Contra  esta  decisión  no  procede  ningún  recurso.   

NOTIFÍQUESE    Y  CÚMPLASE   

JOSÉ LEONIDAS BUSTOS MARTÍNEZ  

JOSÉ  LUIS BARCELÓ CAMACHO   

            

FERNANDO  ALBERTO CASTRO CABALLERO  

MARÍA DEL ROSARIO  GONZÁLEZ  MUÑOZ   

            

   

GUSTAVO ENRIQUE MALO FERNÁNDEZ  

LUIS GUILLERMO SALAZAR OTERO  

            

   

JAVIER DE JESÚS ZAPATA ORTIZ  

NUBIA YOLANDA NOVA GARCÍA  

Secretaria  

    

1 Folio  14 del cuaderno original 1.   

2  Folios 420 a 431 del cuaderno original 2.   

3  Folios 543 y 552 Id.   

4  Entiéndase   inhabilitación   para   el  ejercicio  de  derechos  y  funciones  públicas.   

5  Folios 787 a 808 del cuaderno original 3.   

6  Folios 10 a 32 del cuaderno del Tribunal.   

7Sentencia  del  15  de septiembre de 1987. M. P. Dr. Jorge Carreño  Luengas.   

8  Sentencia  citada  en  precedencia   y  en  el  mismo  sentido la del 20 de  febrero de 1991. M. P. Dr. Dídimo Páez Velandia   

9 Autos  del   27  de  mayo  y  del  24  de  agosto de 2003 M. P. Dr. Hermán Galán  Castellanos.   

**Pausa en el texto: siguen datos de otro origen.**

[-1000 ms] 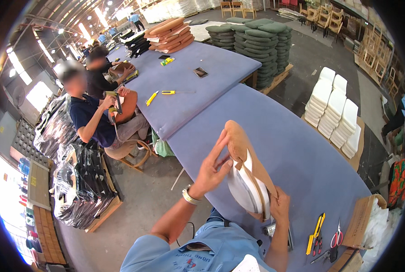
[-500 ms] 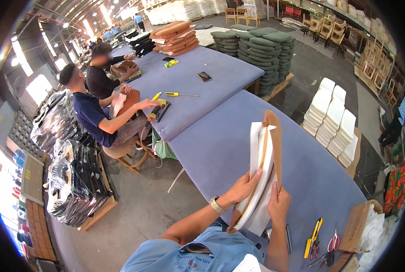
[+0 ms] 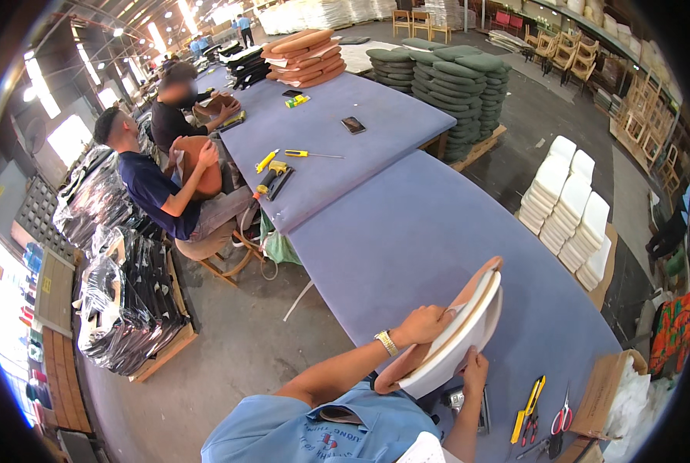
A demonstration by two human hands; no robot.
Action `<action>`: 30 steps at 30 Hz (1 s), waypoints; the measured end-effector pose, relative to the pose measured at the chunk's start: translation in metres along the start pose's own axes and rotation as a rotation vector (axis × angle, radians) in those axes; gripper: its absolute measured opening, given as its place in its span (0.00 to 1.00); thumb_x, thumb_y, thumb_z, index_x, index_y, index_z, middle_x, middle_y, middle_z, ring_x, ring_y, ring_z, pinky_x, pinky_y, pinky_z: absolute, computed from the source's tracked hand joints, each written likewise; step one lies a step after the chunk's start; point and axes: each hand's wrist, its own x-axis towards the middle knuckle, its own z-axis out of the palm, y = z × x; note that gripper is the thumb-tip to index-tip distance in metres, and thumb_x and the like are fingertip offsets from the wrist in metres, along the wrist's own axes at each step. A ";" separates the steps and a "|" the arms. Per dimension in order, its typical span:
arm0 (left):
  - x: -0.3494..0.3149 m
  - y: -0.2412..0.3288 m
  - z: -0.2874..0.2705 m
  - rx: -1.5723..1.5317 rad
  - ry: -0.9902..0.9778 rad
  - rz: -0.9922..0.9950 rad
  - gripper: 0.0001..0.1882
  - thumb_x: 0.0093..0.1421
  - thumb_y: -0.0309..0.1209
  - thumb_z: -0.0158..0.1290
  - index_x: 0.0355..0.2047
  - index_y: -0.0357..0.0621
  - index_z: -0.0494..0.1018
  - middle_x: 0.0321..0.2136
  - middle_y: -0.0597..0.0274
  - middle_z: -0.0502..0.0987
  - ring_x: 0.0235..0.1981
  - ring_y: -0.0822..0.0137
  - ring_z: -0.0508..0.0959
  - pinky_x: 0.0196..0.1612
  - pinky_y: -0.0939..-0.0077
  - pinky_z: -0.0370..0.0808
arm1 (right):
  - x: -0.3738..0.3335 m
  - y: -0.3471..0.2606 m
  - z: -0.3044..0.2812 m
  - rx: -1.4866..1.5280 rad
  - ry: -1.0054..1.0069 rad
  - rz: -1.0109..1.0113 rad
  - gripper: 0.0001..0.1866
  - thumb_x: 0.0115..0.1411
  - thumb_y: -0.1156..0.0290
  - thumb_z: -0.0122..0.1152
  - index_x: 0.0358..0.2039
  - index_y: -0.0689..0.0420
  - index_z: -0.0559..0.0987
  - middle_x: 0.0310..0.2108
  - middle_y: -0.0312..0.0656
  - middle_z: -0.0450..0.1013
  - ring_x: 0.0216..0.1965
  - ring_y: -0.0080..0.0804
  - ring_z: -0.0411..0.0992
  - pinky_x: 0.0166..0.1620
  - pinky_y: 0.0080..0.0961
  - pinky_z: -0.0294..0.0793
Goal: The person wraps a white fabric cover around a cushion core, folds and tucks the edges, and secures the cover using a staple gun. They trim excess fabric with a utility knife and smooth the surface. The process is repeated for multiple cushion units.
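Over the near part of the blue-covered table (image 3: 376,231) I hold a curved seat cushion (image 3: 453,339), with layers of white padding and a brown cover. My left hand (image 3: 426,324) grips its left edge, fingers folded over the brown cover. My right hand (image 3: 475,370) pinches the lower right side of the white layer. The cushion is tilted, its upper end leaning to the right. Close to my right forearm lies a metal tool (image 3: 458,400), partly hidden by the cushion and arm.
At my right lie a yellow utility knife (image 3: 529,409), red-handled scissors (image 3: 563,419) and a cardboard box (image 3: 609,393). A staple gun (image 3: 275,180), screwdriver (image 3: 310,154) and phone (image 3: 353,125) rest farther up. Two people sit at the left; green cushions (image 3: 457,92) are stacked beyond.
The cushion has swung from nearly upright to a rightward lean and come lower. My right hand has moved down. The nearer seated person has drawn a hand back from the staple gun to a brown piece.
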 end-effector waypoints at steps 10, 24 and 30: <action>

10  Sentencia  del  20  de  febrero  de  1991.  M. P. Dr.  Dídimo  Páez  Velandia.  En  ese  mismo  sentido,  ver  sentencias  del  15 de  septiembre  de 1987. M. P. Dr. Jorge Carreño Luengas y del 11 de agosto de 1989  M. P. Dr. Guillermo Duque Ruiz .   

11Rad  9926.   M.  P.  Dr.  Edgar  Lombana  Trujillo.  Sobre  el  marco  punitivo,  ver  sentencia     del    21/08/2003.    M.P.   Dr,   Carlos   Augusto   Gálvez  Argote.   

12 M.  P. Dr. Nilson Pinilla Pinilla.   

13  Sentencia del 17 de septiembre de 2003.   

14  Determinación  que  ha  sido  reiterada tanto de manera explícita como tácita  por  la Corte. Ver, entre muchas otras, las sentencias del 17 de agosto de 2005,  28  de  marzo  de  2012  y  23  de  enero  de  2013  (radicados 23.458, 36.597 y  35.350).